No line before the one containing "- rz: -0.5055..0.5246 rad" should appear; that line and all lines after it, through the end of the data, are to be set down exactly.

[Data section]

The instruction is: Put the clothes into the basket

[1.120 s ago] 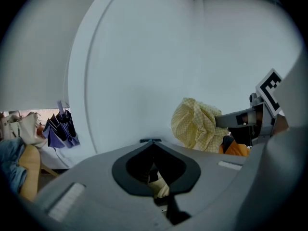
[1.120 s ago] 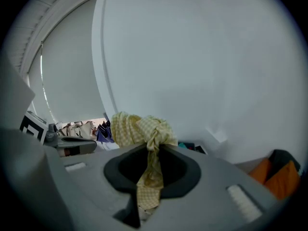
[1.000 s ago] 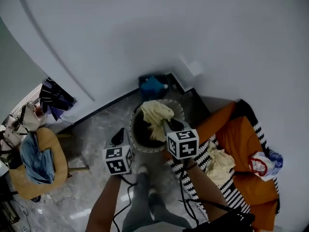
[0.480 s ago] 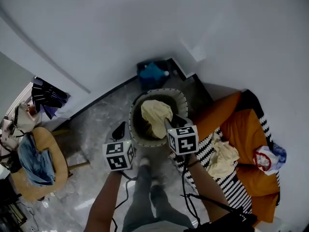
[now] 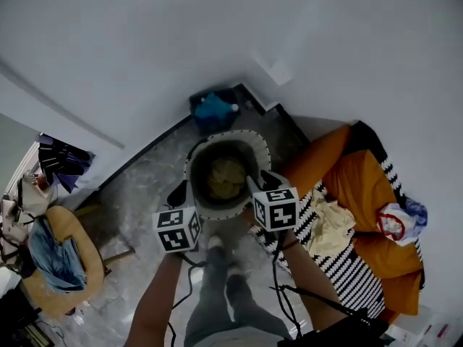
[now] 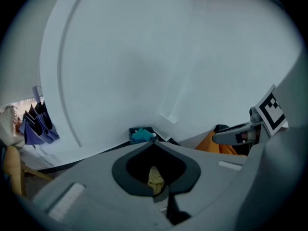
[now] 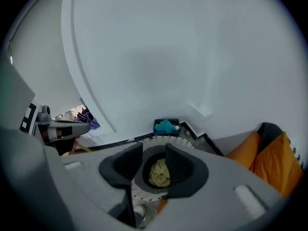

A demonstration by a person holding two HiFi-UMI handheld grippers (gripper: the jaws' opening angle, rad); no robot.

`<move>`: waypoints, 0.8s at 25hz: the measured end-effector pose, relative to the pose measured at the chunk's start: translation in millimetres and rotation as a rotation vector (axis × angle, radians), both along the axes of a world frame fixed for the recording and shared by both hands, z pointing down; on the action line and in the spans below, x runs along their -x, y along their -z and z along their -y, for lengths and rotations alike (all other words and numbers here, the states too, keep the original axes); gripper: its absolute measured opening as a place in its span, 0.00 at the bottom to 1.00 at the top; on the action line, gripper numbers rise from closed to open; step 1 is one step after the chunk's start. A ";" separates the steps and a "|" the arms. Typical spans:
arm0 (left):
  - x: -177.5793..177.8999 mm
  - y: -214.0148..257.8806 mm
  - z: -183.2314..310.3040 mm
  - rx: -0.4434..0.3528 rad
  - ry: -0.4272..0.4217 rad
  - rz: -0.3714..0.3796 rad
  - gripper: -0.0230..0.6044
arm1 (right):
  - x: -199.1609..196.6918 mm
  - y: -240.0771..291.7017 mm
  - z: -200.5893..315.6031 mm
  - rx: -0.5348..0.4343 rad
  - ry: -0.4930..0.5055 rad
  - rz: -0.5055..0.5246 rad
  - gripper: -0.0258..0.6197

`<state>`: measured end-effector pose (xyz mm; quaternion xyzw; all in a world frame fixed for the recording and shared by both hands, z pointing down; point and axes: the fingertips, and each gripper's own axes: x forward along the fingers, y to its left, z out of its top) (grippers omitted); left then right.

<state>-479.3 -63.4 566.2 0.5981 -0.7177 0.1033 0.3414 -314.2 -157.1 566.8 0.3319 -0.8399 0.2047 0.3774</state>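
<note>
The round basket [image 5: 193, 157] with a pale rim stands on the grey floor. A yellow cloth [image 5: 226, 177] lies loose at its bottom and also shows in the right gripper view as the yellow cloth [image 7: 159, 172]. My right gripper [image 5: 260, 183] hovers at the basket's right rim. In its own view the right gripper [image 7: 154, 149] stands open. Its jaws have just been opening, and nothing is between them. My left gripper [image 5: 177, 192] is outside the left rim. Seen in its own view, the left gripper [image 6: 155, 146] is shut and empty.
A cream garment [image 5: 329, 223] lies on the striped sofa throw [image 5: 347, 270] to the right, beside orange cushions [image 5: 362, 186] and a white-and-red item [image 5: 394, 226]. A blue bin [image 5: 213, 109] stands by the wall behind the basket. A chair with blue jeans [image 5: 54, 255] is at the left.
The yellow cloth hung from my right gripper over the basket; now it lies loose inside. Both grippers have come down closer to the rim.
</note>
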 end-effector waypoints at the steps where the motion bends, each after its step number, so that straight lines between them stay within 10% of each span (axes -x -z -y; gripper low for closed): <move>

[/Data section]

Output of the exercise:
  - rz: -0.5055..0.5246 rad
  - gripper: -0.0258..0.6197

`<state>`: measured end-effector pose (xyz mm; quaternion xyzw; all in a world frame fixed for the recording and shared by both hands, z pointing down; point and axes: the fingertips, and each gripper's own axes: x forward along the fingers, y to its left, z out of its top) (grippers omitted); left then right.

<state>-479.3 -63.4 566.2 0.5981 -0.7177 0.1033 0.3414 -314.2 -157.1 566.8 0.3319 -0.8399 0.2047 0.3774</state>
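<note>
The round basket [image 5: 193, 157] with a pale rim stands on the grey floor. A yellow cloth [image 5: 226, 177] lies loose at its bottom and also shows in the right gripper view as the yellow cloth [image 7: 159, 172]. My right gripper [image 5: 260, 183] hovers at the basket's right rim. In its own view the right gripper [image 7: 154, 149] stands open. Its jaws have just been opening, and nothing is between them. My left gripper [image 5: 177, 192] is outside the left rim. Seen in its own view, the left gripper [image 6: 155, 146] is shut and empty.
A cream garment [image 5: 329, 223] lies on the striped sofa throw [image 5: 347, 270] to the right, beside orange cushions [image 5: 362, 186] and a white-and-red item [image 5: 394, 226]. A blue bin [image 5: 213, 109] stands by the wall behind the basket. A chair with blue jeans [image 5: 54, 255] is at the left.
The yellow cloth hung from my right gripper over the basket; now it lies loose inside. Both grippers have come down closer to the rim.
</note>
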 end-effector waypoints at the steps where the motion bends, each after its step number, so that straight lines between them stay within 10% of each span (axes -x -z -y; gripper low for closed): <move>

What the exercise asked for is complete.